L’impossibilité de maintenir le contrat de travail pour un motif étranger à la grossesse peut résulter de difficultés d’ordres économiques ou encore de l’inaptitude à tout emploi de la salariée. Il doit s’agir de circonstances extérieures, indépendantes du comportement de la salariée.
Dans certaines circonstances, l’obligation de sécurité de l’employeur peut constituer un motif de licenciement de la femme enceinte.
C’est ce qui a été jugé dans une affaire où des membres de l’équipe d’une salariée arrêtée pour congés maternité et maladie, avaient dénoncé une dégradation de leurs conditions de travail et l’existence de risques psychosociaux en lien avec le retour à son poste de l’intéressée.

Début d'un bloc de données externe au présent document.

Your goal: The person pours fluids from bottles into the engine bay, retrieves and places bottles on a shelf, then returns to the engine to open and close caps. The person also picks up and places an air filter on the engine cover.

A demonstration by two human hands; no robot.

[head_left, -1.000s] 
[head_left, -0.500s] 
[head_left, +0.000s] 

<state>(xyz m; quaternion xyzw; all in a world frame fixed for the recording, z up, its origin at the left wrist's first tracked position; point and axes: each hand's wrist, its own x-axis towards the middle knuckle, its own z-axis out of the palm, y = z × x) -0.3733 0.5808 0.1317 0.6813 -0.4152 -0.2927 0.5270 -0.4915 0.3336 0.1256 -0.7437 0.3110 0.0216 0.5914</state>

Les salariés invoquaient des manquements et erreurs de sa part, générant pour eux des surcharges de travail et la crainte de perdre des clients. L’inspecteur du travail avait relevé que ces salariés présentaient une inquiétude réelle, que dans ces conditions il semblait improbable d’envisager un retour de la salariée sur son ancien poste, et que cette dernière serait elle-même en danger au sein de l’équipe.
L’employeur avait proposé à la salariée de rejoindre un autre poste conforme à ses compétences professionnelles et à son niveau hiérarchique dans un autre établissement, ce qu’elle avait refusé.
Dans ces circonstances, l’employeur ne pouvait maintenir la salariée à son poste de travail sans risques psychosociaux tant pour ses collègues que pour elle-même.
La décision de licencier l’intéressée n’était donc pas liée à son état de grossesse, l’employeur se trouvant dans l’impossibilité de maintenir le contrat de travail.